**Exercise**
Omit all pictures, then repeat the listing exactly.

**Available data**

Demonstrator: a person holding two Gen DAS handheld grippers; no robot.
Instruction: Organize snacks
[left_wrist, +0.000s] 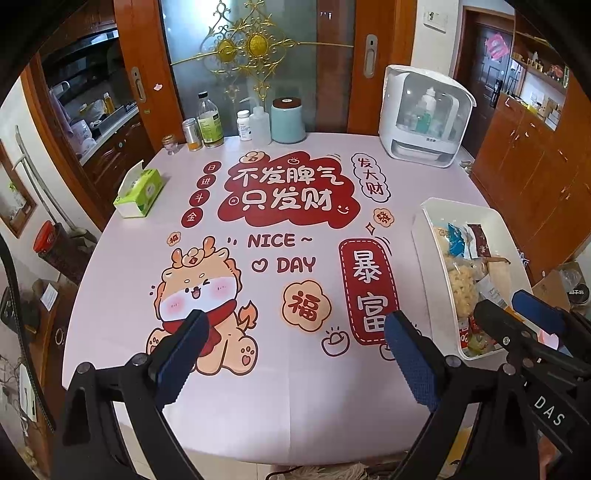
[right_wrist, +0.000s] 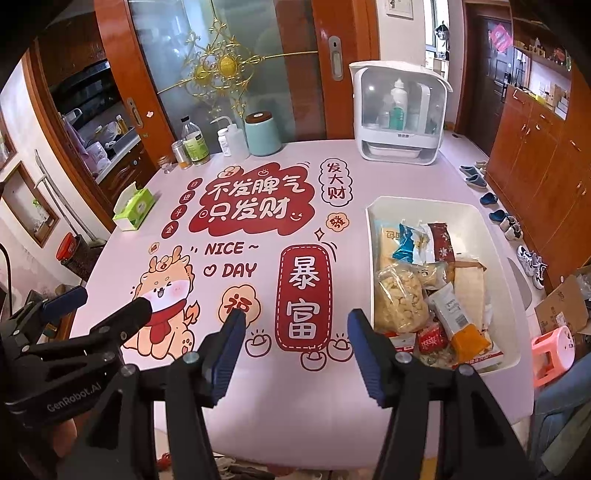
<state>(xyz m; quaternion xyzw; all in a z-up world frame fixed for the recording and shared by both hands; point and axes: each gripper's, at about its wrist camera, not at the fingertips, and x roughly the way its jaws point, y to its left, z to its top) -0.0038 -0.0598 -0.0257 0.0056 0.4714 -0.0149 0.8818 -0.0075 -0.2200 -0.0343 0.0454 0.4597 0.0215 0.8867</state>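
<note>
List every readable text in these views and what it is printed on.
"不发脾气 只发财", "NICE ~ DAY", "暴富", "福", "发大财": tablecloth
"GenRobot.AI": left gripper
"DAS": right gripper
Snack packets in the white bin: print too small or crumpled to read
Bottle labels: blurred

Lower packets in the bin (right_wrist: 495, 225) lie buried under upper ones; their labels are too small to read. In the left wrist view, the right hand-held gripper (left_wrist: 517, 310) covers the bin's near corner. Bottle (right_wrist: 195, 142) print is illegible.
</note>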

**Output for this exercise**
Demonstrator: a person holding two Gen DAS handheld grippers; no robot.
Instruction: Organize snacks
[left_wrist, +0.000s] 
[right_wrist, +0.000s] 
<state>(xyz m; quaternion xyzw; all in a z-up world frame fixed for the recording and shared by both hands; point and axes: each gripper's, at about its wrist camera, not at the fingertips, and x roughly the way its jaws point, y to its left, z to its top) -0.0038 -0.0598 -0.0257 0.0056 0.4714 -0.0149 0.8818 -0.0075 -0.2200 -0.0343 0.0454 0.4597 0.0215 0.8867</state>
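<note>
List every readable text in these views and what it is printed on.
"不发脾气 只发财", "NICE ~ DAY", "暴富", "福", "发大财": tablecloth
"GenRobot.AI": left gripper
"DAS": right gripper
Snack packets in the white bin: print too small or crumpled to read
Bottle labels: blurred

Lower packets in the bin (right_wrist: 495, 225) lie buried under upper ones; their labels are too small to read. In the left wrist view, the right hand-held gripper (left_wrist: 517, 310) covers the bin's near corner. Bottle (right_wrist: 195, 142) print is illegible.
</note>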

What the exercise required is now complete.